Mauvaise note scolaire pour Belmokhtar

Ayant fait de l’Education nationale un de ses chevaux de bataille, le gouvernement Benkirane semble échouer sur ce plan. Et l’aveu d’échec vient du département de Belmokhtar. Bien qu’il y ait quelques améliorations à relever, le bilan des quatre dernières années ne prête pas à l’optimisme.

Après le fiasco total du programme d’urgence de l’Education nationale (2009-2012), qui avait coûté à l’Etat 3,3 milliards de dirhams, tout le monde s’attendait à ce que l’actuel gouvernement prenne les choses en main pour arrêter l’hémorragie. Mais rien de tout cela. Au lieu de s’améliorer la situation de l’Education nationale va de mal en pis depuis la nomination de Benkirane à la tête de l’Exécutif. La preuve : le phénomène de la déperdition scolaire, qui constitue pour le Maroc un boulet qui entrave son décollage économique et social, n’a fait que s’alourdir. En effet, selon un rapport du département de tutelle révélé par le quotidien d’Akhbar Alyoum, « le taux d’abandon scolaire est passé entre les années 2011-2012 et 2014-2015 de 10,4% à 12,2% ». Ce taux, qui concerne essentiellement les cycles du primaire et du collège, donne un aperçu sur l’effet pervers du durcissement des examens de sortie des études primaire et du cycle secondaire collégial. En atteste, le taux de réussite au certificat d’études primaires qui a chuté de 89,9% à 83,6% entre 2011-2012 et 2014-2015. Mais aussi celui relatif aux études collégiales qui a, à son tour, chuté en passant de 57,6% à 51,9% sur la même période.
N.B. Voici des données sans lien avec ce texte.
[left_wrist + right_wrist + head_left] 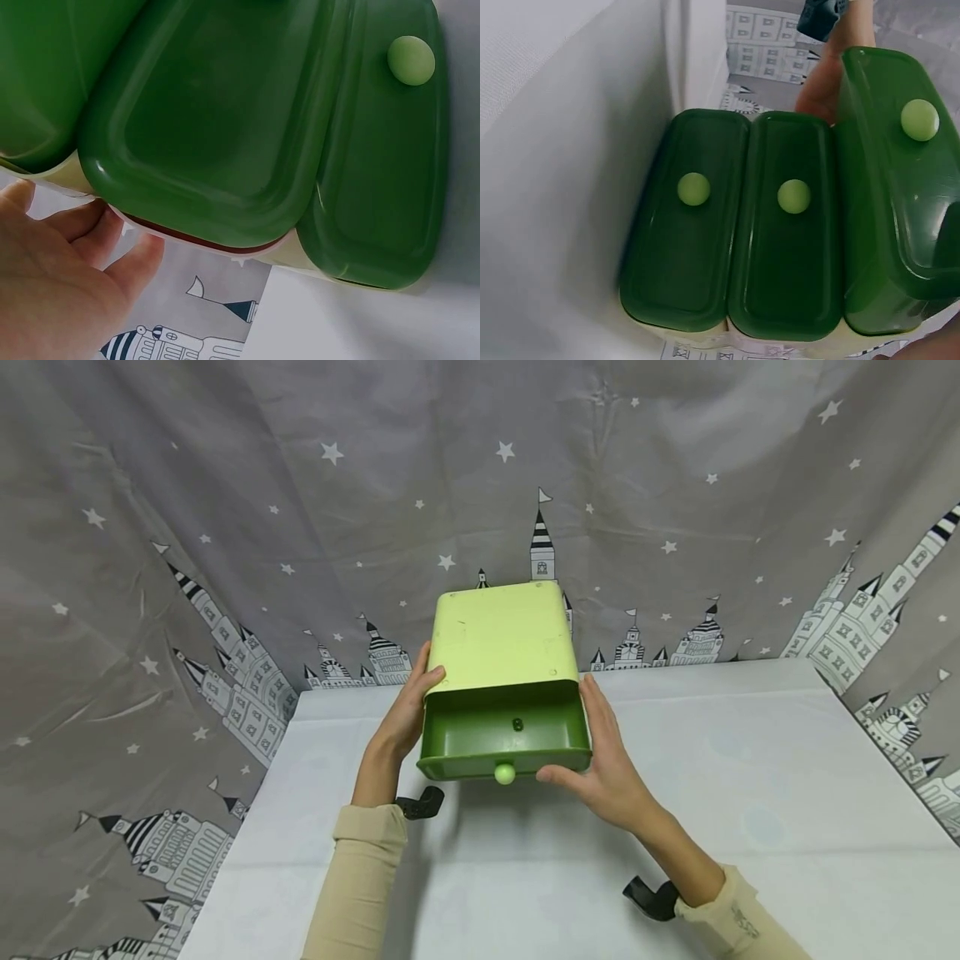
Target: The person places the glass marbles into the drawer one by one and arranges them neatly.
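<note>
A small cabinet of three drawers, with a pale yellow-green top point(502, 635), is between the two hands. Its uppermost green drawer point(465, 767) is pulled out, and a small dark spot or item point(517, 724) shows inside. The middle drawer point(787, 259) and bottom drawer point(686, 259) are closed, each with a light green round knob. My left hand point(397, 722) holds the cabinet's left side, thumb at the top's front corner. Along the right side lie the extended fingers of my right hand point(611, 777), its thumb stretched across the lower edge of the pulled-out drawer's front.
A white cloth point(750, 760) covers the table. Behind it and at the sides hangs a grey curtain point(375, 527) printed with stars and castles. Black straps or mounts point(651, 897) are on both wrists, near the rolled beige sleeves point(360, 860).
</note>
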Action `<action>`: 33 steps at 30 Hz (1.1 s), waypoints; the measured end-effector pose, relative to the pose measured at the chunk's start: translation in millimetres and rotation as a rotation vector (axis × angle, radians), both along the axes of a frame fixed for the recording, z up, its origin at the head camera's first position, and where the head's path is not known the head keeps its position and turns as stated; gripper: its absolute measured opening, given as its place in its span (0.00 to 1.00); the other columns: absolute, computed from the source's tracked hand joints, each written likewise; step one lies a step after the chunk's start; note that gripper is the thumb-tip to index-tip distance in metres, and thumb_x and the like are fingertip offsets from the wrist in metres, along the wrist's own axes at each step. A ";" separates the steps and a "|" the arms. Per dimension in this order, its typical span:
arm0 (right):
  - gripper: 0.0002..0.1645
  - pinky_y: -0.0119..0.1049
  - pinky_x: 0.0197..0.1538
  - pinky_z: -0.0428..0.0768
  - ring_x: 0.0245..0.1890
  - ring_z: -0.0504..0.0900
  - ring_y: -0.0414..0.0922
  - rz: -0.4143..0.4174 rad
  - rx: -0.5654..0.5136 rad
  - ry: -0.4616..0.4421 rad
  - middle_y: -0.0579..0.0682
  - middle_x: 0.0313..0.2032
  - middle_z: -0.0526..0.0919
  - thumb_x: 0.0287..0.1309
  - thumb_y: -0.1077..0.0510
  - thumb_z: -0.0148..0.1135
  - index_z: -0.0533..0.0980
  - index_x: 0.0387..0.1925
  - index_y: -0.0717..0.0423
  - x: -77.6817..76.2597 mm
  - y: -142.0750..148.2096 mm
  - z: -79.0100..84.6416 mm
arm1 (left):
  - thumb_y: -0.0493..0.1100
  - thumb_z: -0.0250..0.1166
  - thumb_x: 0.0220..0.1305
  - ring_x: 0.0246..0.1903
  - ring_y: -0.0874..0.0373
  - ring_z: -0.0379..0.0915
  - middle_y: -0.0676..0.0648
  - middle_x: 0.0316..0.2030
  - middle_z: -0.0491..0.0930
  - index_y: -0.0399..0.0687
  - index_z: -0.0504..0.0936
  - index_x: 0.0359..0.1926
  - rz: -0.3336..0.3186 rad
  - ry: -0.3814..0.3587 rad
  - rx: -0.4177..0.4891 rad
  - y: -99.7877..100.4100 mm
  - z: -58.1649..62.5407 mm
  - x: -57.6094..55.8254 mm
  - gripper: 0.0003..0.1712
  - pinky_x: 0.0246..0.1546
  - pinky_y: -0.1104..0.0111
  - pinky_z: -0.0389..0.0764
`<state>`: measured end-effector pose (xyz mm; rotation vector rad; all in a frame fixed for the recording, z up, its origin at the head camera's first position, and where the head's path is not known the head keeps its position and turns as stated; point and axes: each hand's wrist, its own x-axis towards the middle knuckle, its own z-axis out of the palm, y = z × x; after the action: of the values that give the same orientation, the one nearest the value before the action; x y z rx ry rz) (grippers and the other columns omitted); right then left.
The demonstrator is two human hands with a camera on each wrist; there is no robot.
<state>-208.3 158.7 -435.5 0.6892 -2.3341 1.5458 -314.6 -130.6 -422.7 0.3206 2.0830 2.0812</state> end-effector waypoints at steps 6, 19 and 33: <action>0.73 0.69 0.67 0.42 0.75 0.33 0.51 -0.032 -0.039 0.026 0.52 0.77 0.31 0.49 0.26 0.64 0.29 0.78 0.48 -3.4 -4.5 -4.2 | 0.60 0.52 0.72 0.73 0.63 0.24 0.63 0.76 0.29 0.74 0.34 0.78 -0.022 -0.016 -0.010 -0.5 0.3 1.1 0.44 0.71 0.49 0.40; 0.74 0.67 0.68 0.41 0.75 0.32 0.51 -0.127 -0.076 -0.001 0.52 0.77 0.31 0.48 0.21 0.58 0.28 0.78 0.47 -24.8 -13.1 7.4 | 0.60 0.54 0.70 0.73 0.61 0.18 0.64 0.75 0.23 0.80 0.32 0.76 -0.075 -0.118 -0.009 -3.1 8.6 -1.2 0.46 0.69 0.44 0.38; 0.60 0.56 0.69 0.54 0.72 0.56 0.52 -0.232 -0.138 -0.008 0.54 0.72 0.59 0.55 0.43 0.73 0.48 0.77 0.56 -60.7 -17.6 7.5 | 0.58 0.55 0.70 0.74 0.60 0.23 0.62 0.76 0.27 0.75 0.34 0.78 -0.048 -0.118 0.025 -2.0 9.0 -0.4 0.48 0.69 0.42 0.41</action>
<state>-269.0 141.1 -428.0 0.3658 -2.1966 1.5868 -314.9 -132.6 -413.8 0.2429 1.9647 2.0478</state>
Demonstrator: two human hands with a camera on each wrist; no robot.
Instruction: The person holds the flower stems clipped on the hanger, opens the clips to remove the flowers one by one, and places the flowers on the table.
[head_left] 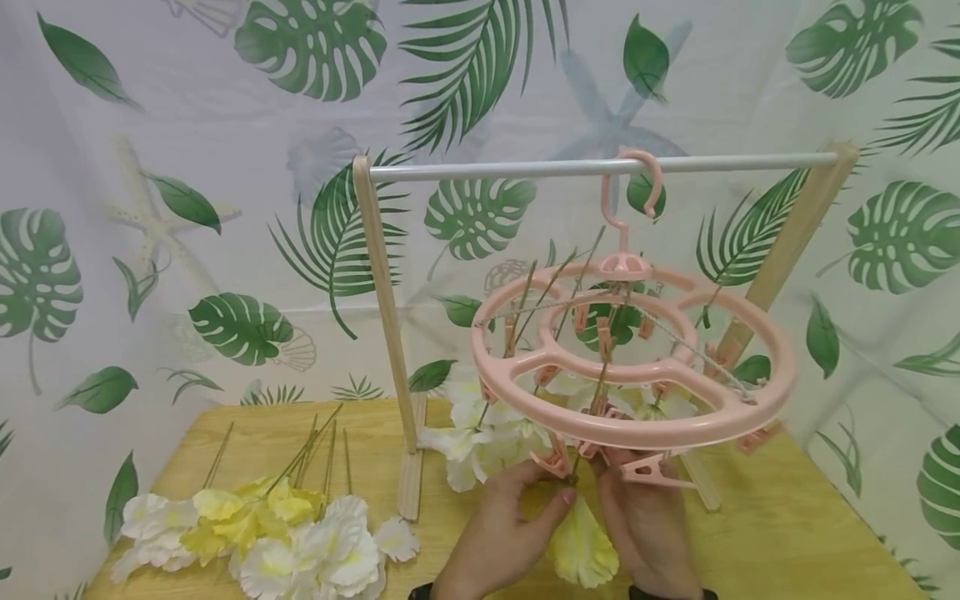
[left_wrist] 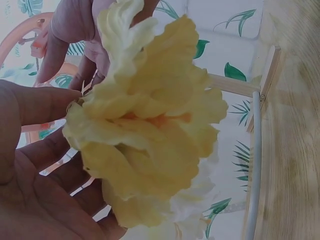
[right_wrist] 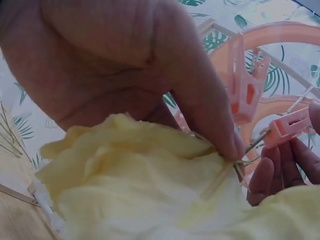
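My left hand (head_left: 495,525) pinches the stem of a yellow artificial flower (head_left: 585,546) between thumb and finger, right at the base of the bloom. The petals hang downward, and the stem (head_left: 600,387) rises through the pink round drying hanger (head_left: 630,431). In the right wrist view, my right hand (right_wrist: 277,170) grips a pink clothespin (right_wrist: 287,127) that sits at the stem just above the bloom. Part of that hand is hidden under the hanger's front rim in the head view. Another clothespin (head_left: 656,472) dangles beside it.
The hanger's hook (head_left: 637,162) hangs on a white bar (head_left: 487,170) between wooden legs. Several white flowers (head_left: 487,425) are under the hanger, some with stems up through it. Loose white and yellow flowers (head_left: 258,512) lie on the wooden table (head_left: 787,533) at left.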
Cette tendance n’a pas épargné les élèves du terminal qui, eux aussi, ont vu leur taux de réussite fléchir de 57,3% à 55,6% entre 2012 et 2015, avec un maintien des performances concernant les filles (un taux stable 60%).
Pour ce qui est de la moitié pleine du verre, il y a lieu de mettre à l’actif de l’actuel gouvernement les légères hausses des taux de scolarité des filles entre les saisons scolaires 2011-2012 et 2014-2015. En ce qui concerne celles qui font des études primaires (âgées de 6 à 11 ans), le taux de scolarisation est passé de 97,9% à 99,1%. Une hausse qui a été plus conséquente en milieu rural où ce taux a grimpé de 95,9% à 98,3%. De la même manière, le taux de filles qui font des études collégiales a lui aussi augmenté de 83,7% à 90,4% sur la même période et passé dans les zones rurales de 64,5% à 75,1%. Bien qu’insuffisantes, ces performances sont plus importantes en ce qui concerne le lycée. Le taux de scolarisation des filles âgées de 15 à 17 ans a grimpé de 58,5 à 70,1%, avec à la clé une très importante hausse en milieu rural (de 24,2% à 39,5%)… Mais ce taux reste très faible.
En s’attardant sur ces chiffres, on s’aperçoit pourquoi le rapport 2014 de Bank Al Maghrib avait plaidé pour « une thérapie de choc de l’Education » en citant la dégradation de l’Education comme une des raisons de la lenteur de la dynamique économique.